As much as possible of PE should be done at planning time, as only then
can our cost-based optimiser make use of it.

Execution-time PE (smart access methods) is mostly a black box for
optimiser, and thus may often produce pessimal plans.

> Taken generically, extending the concept of Partitioning to the max, we
> might imagine that we could take any number of constraints, then AND
> them together with an arbitrarily complex restriction clause, solve it
> and then eliminate partitions. That seems too much work to solve that
> generically and provably. I aim for an easier subset, with a more
> bounded solution algorithm.

This could be done by converting the "arbitrarily complex restriction
clause" and convert it into a list of "ANDed simpler clauses" (I guess
we already have most code needed for that) and then run over "simple
enough" clauses. If we can prove that any 2 of them contradict then the
partition can be liminated.

There are 2 possibly expensive steps:

1. the conversion to "AND'ed list of simple clauses" (unknown

2. matching each of "simple" clauses in the and list with all others
(should be N+(N-1)+(N-2)+..+(1) ~= 2N) complexity)

fortunately 1. needs to be only once, as this part stays constant for
the query and all constraints bfrom the subtable/partition (CHECK's and
other) are appended to AND list. The appended list does also not need to
be checked among themselves as they are by definition non-contradictory
(unless the partition is empty ;) further decreasing the complexity.

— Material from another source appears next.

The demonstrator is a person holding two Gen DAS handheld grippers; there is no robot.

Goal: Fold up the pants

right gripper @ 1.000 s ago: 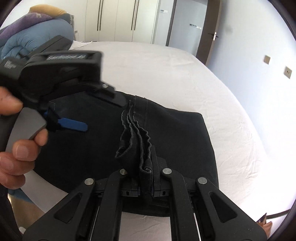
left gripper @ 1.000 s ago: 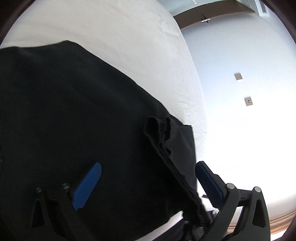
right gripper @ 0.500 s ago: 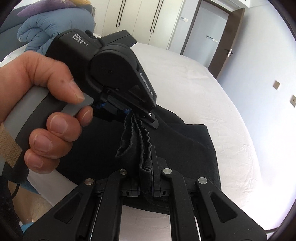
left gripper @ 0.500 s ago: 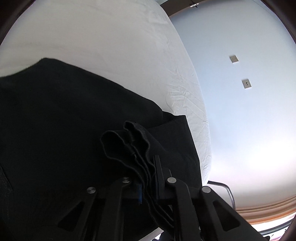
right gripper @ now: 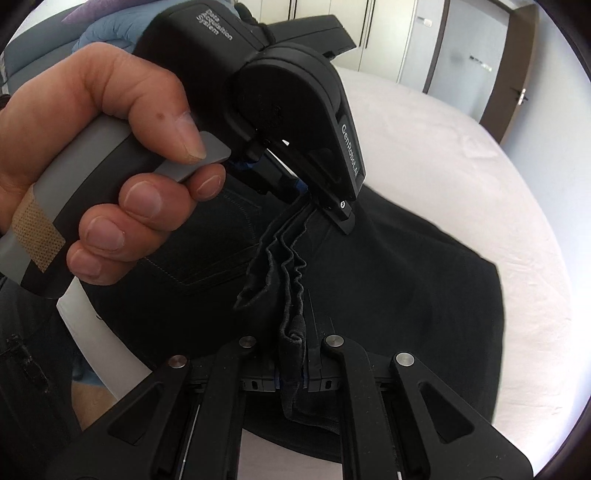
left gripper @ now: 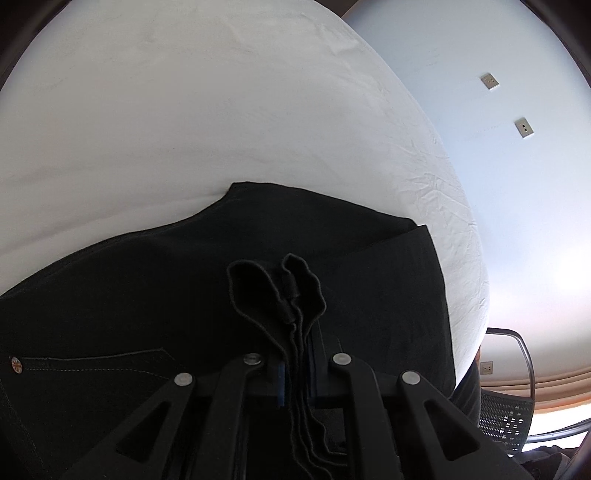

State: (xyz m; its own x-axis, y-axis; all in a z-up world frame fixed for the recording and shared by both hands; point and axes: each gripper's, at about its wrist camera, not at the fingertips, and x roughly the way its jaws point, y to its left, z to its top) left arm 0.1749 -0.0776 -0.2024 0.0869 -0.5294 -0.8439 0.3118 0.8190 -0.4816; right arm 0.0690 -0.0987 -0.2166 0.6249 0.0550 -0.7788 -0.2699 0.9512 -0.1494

This approach can be made equal to your proposal if the check for
simplicity of clauses returns true only for range and equality
comparisons on PPK.

Then later when the system is made to deal with more complicated pairs
of clauses , the "is simple clause" check will be expanded

Of course the checks themselves can bail out with "don't know" response
any time, so the "is simple clause" is just an optimisation.

For a query with a where clause expanding to 4 part ANDed list and a
subtable with 3 check's we need to do only 4 x 3 = 12 PE comparisons per
partition if we compare each restrictio from where clause with each from

If we only have 1 "simple enough" clause in WHERE and 1 in CHECK then we
need to do 4 "simple enough" check per plan + 3 per partiotion + one
actual PE check per partition.

> If we know which constraints are to be used for Partition Elimination,
> and we make some restrictions on the types of restricion clauses that
> can take part in Partition Elimination, then the task gets easier.
> So, I think this requires explicit syntax, even though I am very
> attracted to minimal syntax implementations.

I don't like explicit syntax. We have objected adding optimiser hints so
far, why should we start now ?

Maybe we could just consider all range and equality checks (IN expands
to a list of OR's and does not qualify here, NOT IN does, as this is a
list of ANDs) for the start and move on later if needed.

> Anyway, that was a bit of a ramble, so thanks for reading this far.

So were my comments :) Thanks for everybody who has read this far !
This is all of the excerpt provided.